The authors tackle a very challenging problem setup, where spurious features are unknown during both training and validation.
The fact that extreme values separate spurious from invariant components in the representation is a very interesting empirical finding.
The proposed method effectively outperforms the baselines.

缺点

The primary weakness of the paper is that there are no theoretical justifications for the proposed method. For example, why do spurious components tend to have more extreme values, and under what conditions does this occur? In addition, why is the number of extreme samples used as the selection criteria, over a metric like variance, continuous entropy, or value at risk? Having a simple synthetic analytical example would be a good starting point.
The proposed method assumes that the representation space naturally disentangles into separate "spurious" and "invariant" components which are independent. The authors don't really discuss this assumption in the paper, or utilize any strategies to encourage disentanglement during the ERM training. As such, it is unclear under what scenarios (empirically or theoretically) this phenomenon occurs, and how generalizable the proposed method is.
In particular, one could imagine the inverted waterbirds problem (studied in Appendix B.1. of [1]), where the background is now invariant, and the bird is spurious. Presumably, RetroTune would fail as it would now identify spurious features as invariant (and vice versa), and thus learn a purely spurious predictor.
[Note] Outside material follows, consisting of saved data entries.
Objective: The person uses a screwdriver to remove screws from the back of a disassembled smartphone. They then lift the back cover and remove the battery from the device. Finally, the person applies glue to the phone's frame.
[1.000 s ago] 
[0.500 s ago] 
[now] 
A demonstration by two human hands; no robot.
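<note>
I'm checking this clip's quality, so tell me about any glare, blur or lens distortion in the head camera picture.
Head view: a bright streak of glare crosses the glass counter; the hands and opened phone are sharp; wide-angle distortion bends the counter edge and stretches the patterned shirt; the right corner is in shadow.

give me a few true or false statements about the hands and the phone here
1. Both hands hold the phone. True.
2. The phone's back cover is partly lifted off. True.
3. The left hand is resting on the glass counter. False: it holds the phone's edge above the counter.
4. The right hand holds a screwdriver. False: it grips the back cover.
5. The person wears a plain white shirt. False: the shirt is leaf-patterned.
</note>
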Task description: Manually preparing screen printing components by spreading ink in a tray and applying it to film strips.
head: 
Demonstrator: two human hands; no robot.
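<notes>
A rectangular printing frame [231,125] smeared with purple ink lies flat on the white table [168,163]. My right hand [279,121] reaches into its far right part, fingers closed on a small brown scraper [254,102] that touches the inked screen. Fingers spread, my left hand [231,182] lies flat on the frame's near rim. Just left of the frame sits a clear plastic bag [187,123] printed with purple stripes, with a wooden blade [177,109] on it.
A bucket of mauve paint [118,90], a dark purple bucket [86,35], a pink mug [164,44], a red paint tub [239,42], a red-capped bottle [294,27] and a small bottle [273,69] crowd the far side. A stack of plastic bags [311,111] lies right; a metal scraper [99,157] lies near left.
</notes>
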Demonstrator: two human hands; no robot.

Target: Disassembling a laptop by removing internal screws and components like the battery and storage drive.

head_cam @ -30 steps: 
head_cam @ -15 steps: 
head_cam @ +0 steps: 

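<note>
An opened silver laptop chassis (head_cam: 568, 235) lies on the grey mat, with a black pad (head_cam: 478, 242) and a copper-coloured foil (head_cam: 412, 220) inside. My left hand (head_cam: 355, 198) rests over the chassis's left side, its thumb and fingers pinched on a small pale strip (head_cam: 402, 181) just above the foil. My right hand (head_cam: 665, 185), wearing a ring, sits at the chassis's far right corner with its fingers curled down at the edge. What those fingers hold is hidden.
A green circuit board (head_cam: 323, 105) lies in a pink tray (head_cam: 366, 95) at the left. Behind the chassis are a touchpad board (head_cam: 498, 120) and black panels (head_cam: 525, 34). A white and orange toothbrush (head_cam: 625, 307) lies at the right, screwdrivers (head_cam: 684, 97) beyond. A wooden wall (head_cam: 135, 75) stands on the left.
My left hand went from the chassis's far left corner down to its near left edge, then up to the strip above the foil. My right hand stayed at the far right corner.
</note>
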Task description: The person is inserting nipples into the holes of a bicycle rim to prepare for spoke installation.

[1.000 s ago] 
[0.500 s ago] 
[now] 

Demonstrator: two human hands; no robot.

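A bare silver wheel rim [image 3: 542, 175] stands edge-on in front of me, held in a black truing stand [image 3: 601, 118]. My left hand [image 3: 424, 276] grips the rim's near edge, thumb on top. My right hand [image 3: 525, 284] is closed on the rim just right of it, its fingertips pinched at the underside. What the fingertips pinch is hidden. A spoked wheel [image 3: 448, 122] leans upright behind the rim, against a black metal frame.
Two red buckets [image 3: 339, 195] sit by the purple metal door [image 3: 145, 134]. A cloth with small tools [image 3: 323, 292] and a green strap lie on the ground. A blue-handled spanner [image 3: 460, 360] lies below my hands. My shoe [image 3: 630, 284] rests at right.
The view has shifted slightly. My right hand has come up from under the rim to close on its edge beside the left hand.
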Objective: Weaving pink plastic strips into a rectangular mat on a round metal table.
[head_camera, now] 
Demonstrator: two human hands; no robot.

As such, it is unclear to me what the retrospection step is actually identifying or the underlying assumptions required -- is it assuming that spurious features are simpler?
The authors should conduct a few more ablations and sweeps, e.g. showing the impact of varying $\lambda$ in Eq (3), or the "1.5" times the IQR in Eq (5).
All of the benchmarked datasets are images. The authors should test on MultiNLI and CivilComments, two popular datasets containing spurious correlations in the NLP domain.

[1] Last Layer Re-Training is Sufficient for Robustness to Spurious Correlations. ICLR 2023.

问题

Please address the weaknesses above.